My d uses her pain to try and manipulate situations and now,instead of feeling guilt, I actually can tell her off for it.when she cries when we are out I tell her now that she chose to come out with us and she doesn't get to bring us all down while we are there.its not fair on us as a family and makes her siblings feel guilty and bad for enjoying themselves.shes had the hard word about that with our family trip coming up.its not her fault she's sick,but it isn't ours either and she has been given enough tools to find a way through now.im not saying she can't feel sad-but not every time we're out.
My father tried contacting me and for the first time in my life I sat and thought"what will I get out of resuming contact with my family?".when I couldn't think of anything positive I said no to meeting up.once upon a time I would have felt tremendous guilt,but I felt some anger and some sadness and then I recommenced just living the best life I can.

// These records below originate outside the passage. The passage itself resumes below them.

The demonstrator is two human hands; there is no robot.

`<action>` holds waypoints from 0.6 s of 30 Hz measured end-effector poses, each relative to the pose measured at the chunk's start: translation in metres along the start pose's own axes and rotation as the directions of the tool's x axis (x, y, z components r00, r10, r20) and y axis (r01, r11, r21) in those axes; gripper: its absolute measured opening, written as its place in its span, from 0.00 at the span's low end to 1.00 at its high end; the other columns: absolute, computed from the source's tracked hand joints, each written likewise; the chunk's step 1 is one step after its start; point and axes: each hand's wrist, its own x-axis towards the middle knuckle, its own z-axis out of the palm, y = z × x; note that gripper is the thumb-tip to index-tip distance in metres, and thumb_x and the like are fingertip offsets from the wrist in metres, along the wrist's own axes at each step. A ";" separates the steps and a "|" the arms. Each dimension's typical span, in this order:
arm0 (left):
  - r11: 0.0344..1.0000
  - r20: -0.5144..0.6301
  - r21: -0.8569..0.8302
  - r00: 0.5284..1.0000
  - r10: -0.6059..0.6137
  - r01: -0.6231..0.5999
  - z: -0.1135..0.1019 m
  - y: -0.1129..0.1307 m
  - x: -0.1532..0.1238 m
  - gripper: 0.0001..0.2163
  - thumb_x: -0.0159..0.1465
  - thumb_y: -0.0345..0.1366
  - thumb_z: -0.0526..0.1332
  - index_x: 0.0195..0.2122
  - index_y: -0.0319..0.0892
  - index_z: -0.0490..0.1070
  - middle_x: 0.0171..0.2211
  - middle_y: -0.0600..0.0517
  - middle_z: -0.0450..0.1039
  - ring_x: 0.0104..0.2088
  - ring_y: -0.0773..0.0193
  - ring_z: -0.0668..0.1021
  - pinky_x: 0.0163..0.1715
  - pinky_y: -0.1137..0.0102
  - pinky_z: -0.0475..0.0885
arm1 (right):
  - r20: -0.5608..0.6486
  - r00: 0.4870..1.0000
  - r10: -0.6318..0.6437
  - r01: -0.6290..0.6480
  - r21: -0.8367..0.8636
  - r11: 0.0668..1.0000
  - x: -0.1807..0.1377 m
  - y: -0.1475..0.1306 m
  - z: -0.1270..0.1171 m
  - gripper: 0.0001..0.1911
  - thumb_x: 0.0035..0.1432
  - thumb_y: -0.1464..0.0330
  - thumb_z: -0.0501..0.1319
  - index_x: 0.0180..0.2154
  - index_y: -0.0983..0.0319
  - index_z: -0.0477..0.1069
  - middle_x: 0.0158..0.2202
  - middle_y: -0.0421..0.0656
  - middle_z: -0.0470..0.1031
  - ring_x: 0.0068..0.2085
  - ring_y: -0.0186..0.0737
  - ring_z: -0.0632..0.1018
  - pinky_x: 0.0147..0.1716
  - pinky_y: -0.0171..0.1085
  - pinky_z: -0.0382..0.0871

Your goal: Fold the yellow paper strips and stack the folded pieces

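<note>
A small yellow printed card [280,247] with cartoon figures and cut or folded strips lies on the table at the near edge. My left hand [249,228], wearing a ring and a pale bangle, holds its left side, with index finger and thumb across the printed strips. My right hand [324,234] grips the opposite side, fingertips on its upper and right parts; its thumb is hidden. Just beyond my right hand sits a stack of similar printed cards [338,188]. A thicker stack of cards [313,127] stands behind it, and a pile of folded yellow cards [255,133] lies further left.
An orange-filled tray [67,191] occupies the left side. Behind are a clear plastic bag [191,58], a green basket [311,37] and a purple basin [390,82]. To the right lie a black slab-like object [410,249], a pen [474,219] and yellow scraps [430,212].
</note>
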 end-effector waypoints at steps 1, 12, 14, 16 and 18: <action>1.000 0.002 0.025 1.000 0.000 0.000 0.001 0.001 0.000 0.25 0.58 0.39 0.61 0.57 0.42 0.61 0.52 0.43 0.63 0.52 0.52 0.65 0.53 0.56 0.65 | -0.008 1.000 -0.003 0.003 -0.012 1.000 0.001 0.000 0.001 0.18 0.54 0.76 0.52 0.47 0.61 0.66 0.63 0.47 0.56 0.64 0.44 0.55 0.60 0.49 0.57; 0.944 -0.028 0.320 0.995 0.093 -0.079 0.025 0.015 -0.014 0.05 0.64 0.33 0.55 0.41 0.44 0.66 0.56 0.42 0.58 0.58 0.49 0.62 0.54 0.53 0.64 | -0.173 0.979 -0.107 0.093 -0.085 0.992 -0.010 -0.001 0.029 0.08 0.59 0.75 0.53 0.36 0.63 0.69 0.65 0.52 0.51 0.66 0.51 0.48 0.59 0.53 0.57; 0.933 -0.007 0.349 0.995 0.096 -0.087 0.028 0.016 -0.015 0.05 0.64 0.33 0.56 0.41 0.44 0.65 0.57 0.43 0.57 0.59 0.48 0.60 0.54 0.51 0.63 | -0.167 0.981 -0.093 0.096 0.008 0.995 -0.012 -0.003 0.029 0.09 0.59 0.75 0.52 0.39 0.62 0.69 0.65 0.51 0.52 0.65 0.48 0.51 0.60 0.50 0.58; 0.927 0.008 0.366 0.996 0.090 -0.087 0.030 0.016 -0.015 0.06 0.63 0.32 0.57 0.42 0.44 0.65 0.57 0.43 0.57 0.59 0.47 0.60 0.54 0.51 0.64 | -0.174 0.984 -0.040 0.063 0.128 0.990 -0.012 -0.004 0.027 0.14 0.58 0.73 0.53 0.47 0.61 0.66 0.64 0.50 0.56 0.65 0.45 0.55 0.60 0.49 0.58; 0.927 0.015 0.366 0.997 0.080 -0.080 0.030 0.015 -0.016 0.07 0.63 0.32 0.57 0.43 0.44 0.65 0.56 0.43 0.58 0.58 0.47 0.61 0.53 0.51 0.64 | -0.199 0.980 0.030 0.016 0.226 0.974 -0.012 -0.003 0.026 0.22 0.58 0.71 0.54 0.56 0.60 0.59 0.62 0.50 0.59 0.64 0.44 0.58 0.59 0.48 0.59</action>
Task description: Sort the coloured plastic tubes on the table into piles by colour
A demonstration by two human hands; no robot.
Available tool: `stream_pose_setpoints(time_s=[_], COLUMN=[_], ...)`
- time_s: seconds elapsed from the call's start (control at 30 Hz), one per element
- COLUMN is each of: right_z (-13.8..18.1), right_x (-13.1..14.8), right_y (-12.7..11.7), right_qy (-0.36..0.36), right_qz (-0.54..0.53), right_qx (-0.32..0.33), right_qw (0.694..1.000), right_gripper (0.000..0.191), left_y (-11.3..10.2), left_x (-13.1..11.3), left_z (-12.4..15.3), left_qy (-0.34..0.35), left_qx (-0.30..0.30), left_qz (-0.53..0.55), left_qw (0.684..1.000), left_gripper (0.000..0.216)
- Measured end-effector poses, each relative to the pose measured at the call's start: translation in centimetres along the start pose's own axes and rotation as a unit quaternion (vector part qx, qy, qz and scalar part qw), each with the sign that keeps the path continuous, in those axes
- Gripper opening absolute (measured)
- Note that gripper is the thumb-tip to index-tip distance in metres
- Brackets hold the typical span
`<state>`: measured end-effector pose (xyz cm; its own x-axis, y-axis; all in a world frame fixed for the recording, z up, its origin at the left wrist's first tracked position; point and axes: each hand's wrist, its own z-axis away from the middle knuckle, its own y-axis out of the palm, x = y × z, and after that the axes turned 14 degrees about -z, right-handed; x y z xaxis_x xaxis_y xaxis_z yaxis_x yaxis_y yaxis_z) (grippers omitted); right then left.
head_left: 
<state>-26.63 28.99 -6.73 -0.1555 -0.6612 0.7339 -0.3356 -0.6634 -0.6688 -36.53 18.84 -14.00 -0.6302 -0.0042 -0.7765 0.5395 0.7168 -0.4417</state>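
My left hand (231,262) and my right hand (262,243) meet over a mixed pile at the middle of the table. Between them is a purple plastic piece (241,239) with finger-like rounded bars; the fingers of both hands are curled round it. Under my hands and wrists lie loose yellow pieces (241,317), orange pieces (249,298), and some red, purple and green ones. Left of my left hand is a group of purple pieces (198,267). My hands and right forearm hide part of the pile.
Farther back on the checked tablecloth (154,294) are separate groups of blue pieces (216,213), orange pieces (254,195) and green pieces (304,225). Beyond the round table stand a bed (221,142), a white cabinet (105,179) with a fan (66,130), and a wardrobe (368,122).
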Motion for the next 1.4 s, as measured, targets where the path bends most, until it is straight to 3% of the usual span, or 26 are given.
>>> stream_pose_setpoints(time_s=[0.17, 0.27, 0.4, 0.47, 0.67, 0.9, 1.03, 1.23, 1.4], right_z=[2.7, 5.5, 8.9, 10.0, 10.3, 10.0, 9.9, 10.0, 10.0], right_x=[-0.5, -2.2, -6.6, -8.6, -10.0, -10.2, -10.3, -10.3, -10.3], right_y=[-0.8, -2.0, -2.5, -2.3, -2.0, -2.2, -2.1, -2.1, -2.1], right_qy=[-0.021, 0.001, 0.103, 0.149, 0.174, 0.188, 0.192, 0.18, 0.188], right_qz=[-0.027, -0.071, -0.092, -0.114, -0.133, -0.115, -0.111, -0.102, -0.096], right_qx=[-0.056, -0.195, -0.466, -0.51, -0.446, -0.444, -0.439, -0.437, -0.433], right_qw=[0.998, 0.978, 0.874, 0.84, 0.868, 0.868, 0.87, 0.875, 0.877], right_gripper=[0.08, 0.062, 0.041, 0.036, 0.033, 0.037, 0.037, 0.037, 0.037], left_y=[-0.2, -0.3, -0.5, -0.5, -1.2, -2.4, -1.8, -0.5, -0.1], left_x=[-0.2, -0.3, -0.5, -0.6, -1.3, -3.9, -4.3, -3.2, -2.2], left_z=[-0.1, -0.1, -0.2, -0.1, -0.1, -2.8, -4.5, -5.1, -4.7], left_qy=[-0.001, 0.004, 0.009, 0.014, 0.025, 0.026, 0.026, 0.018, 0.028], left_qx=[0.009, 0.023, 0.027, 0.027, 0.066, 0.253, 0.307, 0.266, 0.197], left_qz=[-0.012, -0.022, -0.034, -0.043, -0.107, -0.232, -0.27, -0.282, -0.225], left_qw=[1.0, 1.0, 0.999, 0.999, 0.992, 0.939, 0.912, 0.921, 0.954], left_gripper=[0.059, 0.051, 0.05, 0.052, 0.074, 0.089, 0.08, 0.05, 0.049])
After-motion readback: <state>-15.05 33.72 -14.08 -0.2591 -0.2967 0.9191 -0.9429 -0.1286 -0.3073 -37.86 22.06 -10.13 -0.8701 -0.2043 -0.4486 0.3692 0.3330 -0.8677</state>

Like it or not,dealing with illness on a daily basis and making lots of very hard decisions changes us as parents and as people in our own right.it has made me both more compassionate,but also harder, less inclined to fall for a sob story.
It's made me more aware of what I need to get through things.when d tried yo make me feel guilty about her going up to a friends place because "we just need a break from each other" I immediately reframed it to "that's great that you get to go on a holiday for a few days and catch-up with your friend".i will not take guilt on anymore.
I have done the very best I can for all three of my very challenging children and my sometimes challenging spouse.its ok for me to take rest when it's available.
In the end we have to be kind to ourselves because burning out means we end up disliking everything about our lives and as we only get the one,so far as I know,I want my life to not just have meaning,but also some peace.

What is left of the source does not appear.